BY SIR HUMPHRY DAVY, BART.,
_Late President of the Royal Society_.
CASSELL & COMPANY, LIMITED:
_LONDON, PARIS, NEW YORK & MELBOURNE_. 1889
INTRODUCTION.
Humphry Davy was born at Penzance, in Cornwall, on the 17th of December,
1778, and died at Geneva on the 29th of May, 1829, at the age of fifty.
He was a philosopher who turned knowledge to wisdom; he was one of the
foremost of our English men of science; and this book, written when he
was dying, which makes Reason the companion of Faith, shows how he passed
through the light of earth into the light of heaven.
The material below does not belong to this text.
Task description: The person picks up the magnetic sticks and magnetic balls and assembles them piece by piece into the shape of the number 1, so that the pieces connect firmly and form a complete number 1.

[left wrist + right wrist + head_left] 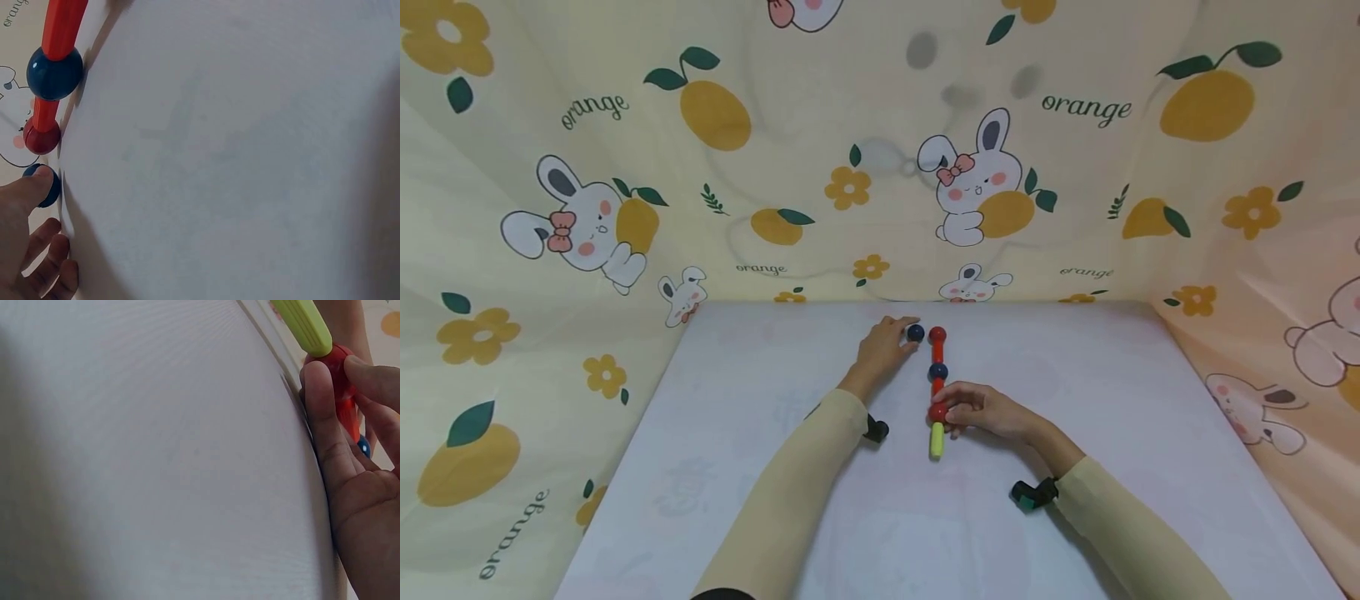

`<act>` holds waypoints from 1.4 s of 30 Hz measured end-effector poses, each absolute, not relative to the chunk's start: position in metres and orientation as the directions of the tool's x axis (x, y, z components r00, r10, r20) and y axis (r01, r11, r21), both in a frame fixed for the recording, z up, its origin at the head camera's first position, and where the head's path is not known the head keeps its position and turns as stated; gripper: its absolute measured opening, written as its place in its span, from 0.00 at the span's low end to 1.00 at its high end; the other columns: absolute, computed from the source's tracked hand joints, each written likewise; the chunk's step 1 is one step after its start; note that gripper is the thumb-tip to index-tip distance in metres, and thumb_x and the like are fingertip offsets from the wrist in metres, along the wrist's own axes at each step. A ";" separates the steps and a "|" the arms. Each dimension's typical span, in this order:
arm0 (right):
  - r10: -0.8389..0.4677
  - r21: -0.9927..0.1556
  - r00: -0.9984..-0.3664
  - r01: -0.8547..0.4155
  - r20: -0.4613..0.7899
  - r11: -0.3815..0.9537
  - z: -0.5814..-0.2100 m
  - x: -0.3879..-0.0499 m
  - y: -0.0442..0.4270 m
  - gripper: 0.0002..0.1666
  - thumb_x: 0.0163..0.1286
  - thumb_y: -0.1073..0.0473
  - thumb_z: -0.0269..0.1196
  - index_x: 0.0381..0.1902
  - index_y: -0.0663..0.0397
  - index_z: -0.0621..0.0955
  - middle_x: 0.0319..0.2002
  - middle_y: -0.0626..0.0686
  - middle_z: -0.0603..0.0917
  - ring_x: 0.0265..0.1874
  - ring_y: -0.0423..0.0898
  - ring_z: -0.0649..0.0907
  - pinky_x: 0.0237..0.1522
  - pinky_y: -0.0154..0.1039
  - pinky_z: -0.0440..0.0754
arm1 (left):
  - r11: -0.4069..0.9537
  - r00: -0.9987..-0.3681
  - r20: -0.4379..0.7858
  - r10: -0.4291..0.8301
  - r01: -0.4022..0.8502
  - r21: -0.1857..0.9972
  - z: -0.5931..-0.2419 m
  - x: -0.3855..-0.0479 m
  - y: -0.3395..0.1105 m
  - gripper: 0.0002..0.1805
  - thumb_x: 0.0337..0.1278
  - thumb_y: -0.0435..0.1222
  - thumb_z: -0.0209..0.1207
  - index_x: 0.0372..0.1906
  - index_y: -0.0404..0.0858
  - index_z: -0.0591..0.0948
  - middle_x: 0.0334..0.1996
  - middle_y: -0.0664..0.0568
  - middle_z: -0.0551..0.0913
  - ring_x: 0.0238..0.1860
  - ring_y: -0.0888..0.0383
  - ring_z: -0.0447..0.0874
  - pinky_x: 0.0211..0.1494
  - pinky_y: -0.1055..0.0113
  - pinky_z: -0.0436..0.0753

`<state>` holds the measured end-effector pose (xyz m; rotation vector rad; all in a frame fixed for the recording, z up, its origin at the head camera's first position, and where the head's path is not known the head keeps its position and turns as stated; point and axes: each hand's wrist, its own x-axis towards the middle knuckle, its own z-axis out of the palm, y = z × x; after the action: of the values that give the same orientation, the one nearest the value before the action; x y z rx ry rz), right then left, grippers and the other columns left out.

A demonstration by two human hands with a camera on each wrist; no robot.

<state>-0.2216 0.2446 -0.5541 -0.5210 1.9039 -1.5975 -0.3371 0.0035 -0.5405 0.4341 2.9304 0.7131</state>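
Observation:
A chain of magnetic-looking rods and balls lies on the white tabletop in the head view. From the far end it runs red ball (937, 334), red rod (937, 353), blue ball (938, 372), another red rod, red ball (937, 412) and yellow-green rod (937, 442). My right hand (992, 410) pinches the near red ball (338, 367), beside the yellow-green rod (304, 325). Just left of the far red ball, my left hand (880, 350) holds a loose blue ball (915, 333) between thumb and fingers. In the left wrist view the thumb partly covers that ball (52, 189).
The white table (737, 500) backs onto a hanging cloth (880, 233) printed with rabbits and oranges, which also rises along both sides. Each wrist wears a small black device, one (876, 430) on the left and one (1034, 494) on the right.

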 end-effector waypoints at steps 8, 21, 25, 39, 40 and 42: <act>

His father had a small patrimony at Varfell, in Ludgvan. His mother had
lost in early childhood both her parents within a few hours of each
other, and had been adopted by John Tonkin, an eminent surgeon in
Penzance, to whom, therefore, so to speak, Humphry Davy became grandson
by adoption. There were five such grandchildren--Humphry, the elder of
two boys, the other boy being named John, and three girls.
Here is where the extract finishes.